- [WHAT YOU NEED TO DO]
For the records below, print every one exactly, with nothing dropped.

━━━━━━━━

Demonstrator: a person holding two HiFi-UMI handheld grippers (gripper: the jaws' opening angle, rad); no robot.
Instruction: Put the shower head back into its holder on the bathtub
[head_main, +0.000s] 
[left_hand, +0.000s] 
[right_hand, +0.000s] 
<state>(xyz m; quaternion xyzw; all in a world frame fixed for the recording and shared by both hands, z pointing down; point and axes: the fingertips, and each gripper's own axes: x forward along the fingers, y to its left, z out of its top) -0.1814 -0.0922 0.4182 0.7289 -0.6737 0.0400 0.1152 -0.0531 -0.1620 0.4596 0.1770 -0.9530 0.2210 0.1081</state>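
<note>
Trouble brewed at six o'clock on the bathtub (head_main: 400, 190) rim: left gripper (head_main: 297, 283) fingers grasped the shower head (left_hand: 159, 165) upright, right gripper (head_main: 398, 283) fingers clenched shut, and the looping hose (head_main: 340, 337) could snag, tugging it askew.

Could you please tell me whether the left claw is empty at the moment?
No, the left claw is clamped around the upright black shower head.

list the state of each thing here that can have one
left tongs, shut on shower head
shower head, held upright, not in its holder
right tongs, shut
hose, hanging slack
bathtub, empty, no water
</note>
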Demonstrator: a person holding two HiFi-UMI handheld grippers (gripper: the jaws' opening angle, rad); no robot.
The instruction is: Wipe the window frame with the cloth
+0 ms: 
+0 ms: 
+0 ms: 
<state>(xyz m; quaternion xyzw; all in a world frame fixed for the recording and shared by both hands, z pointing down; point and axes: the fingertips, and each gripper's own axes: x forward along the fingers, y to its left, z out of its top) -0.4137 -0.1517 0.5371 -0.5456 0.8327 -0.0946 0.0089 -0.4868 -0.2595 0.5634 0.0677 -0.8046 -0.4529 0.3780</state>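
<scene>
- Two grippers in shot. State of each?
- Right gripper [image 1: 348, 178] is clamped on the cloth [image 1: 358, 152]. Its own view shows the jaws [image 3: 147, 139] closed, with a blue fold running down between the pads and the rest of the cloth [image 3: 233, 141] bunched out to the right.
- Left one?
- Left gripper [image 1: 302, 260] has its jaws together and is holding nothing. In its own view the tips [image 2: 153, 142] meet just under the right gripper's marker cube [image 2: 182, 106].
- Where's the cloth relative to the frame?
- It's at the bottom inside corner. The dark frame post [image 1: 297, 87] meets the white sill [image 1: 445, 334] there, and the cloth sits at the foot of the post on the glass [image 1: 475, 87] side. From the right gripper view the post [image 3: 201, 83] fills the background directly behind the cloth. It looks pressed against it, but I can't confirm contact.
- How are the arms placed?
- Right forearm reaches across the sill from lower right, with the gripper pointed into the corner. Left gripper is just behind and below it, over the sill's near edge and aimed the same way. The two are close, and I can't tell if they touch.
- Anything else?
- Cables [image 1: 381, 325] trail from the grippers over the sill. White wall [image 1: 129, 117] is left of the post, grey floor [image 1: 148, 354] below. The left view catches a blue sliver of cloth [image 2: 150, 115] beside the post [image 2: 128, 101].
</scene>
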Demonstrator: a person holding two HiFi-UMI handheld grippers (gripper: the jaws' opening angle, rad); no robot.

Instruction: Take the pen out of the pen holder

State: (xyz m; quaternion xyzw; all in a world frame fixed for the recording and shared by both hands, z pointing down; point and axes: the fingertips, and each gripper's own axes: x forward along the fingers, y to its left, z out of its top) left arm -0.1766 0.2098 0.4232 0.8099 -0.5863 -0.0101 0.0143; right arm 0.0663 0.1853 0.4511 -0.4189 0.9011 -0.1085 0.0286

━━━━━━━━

- [WRITTEN REPLY]
Demonstrator: a person holding two HiFi-UMI handheld grippers (gripper: the jaws' opening angle, rad); no robot.
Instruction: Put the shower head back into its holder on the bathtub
[head_main, +0.000s] 
[left_hand, +0.000s] 
[right_hand, +0.000s] 
<state>(xyz m; quaternion xyzw; all in a world frame fixed for the recording and shared by both hands, z pointing down; point and axes: the fingertips, and each gripper's own axes: x forward along the fingers, y to its left, z out of its top) -0.1814 -0.0922 0.4182 0.7289 -0.6737 0.0400 0.1152 -0.0531 -0.1620 0.4596 0.1770 -0.9530 0.2210 0.1081</state>
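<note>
Trouble brewed at six o'clock on the bathtub (head_main: 400, 190) rim: left gripper (head_main: 297, 283) fingers grasped the shower head (left_hand: 159, 165) upright, right gripper (head_main: 398, 283) fingers clenched shut, and the looping hose (head_main: 340, 337) could snag, tugging it askew.

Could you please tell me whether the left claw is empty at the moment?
No, the left claw is clamped around the upright black shower head.

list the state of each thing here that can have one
left tongs, shut on shower head
shower head, held upright, not in its holder
right tongs, shut
hose, hanging slack
bathtub, empty, no water
</note>
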Demonstrator: a person holding two HiFi-UMI handheld grippers (gripper: the jaws' opening angle, rad); no robot.
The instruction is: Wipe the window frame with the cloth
+0 ms: 
+0 ms: 
+0 ms: 
<state>(xyz m; quaternion xyzw; all in a world frame fixed for the recording and shared by both hands, z pointing down; point and axes: the fingertips, and each gripper's own axes: x forward along the fingers, y to its left, z out of its top) -0.4137 -0.1517 0.5371 -0.5456 0.8327 -0.0946 0.0089 -0.4868 -0.2595 0.5634 0.0677 -0.8046 -0.4529 0.3780</state>
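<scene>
- Two grippers in shot. State of each?
- Right gripper [image 1: 348, 178] is clamped on the cloth [image 1: 358, 152]. Its own view shows the jaws [image 3: 147, 139] closed, with a blue fold running down between the pads and the rest of the cloth [image 3: 233, 141] bunched out to the right.
- Left one?
- Left gripper [image 1: 302, 260] has its jaws together and is holding nothing. In its own view the tips [image 2: 153, 142] meet just under the right gripper's marker cube [image 2: 182, 106].
- Where's the cloth relative to the frame?
- It's at the bottom inside corner. The dark frame post [image 1: 297, 87] meets the white sill [image 1: 445, 334] there, and the cloth sits at the foot of the post on the glass [image 1: 475, 87] side. From the right gripper view the post [image 3: 201, 83] fills the background directly behind the cloth. It looks pressed against it, but I can't confirm contact.
- How are the arms placed?
- Right forearm reaches across the sill from lower right, with the gripper pointed into the corner. Left gripper is just behind and below it, over the sill's near edge and aimed the same way. The two are close, and I can't tell if they touch.
- Anything else?
- Cables [image 1: 381, 325] trail from the grippers over the sill. White wall [image 1: 129, 117] is left of the post, grey floor [image 1: 148, 354] below. The left view catches a blue sliver of cloth [image 2: 150, 115] beside the post [image 2: 128, 101].
</scene>
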Demonstrator: a person holding two HiFi-UMI handheld grippers (gripper: the jaws' opening angle, rad); no robot.

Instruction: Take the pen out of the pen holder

State: (xyz m; quaternion xyzw; all in a world frame fixed for the recording and shared by both hands, z pointing down; point and axes: the fingertips, and each gripper's own axes: x forward along the fingers, y to its left, z out of its top) left arm -0.1766 0.2098 0.4232 0.8099 -0.5863 -0.0101 0.0143; right arm 0.0663 0.1853 0.4511 -0.4189 0.9011 -0.1085 0.0286

This response is now finished.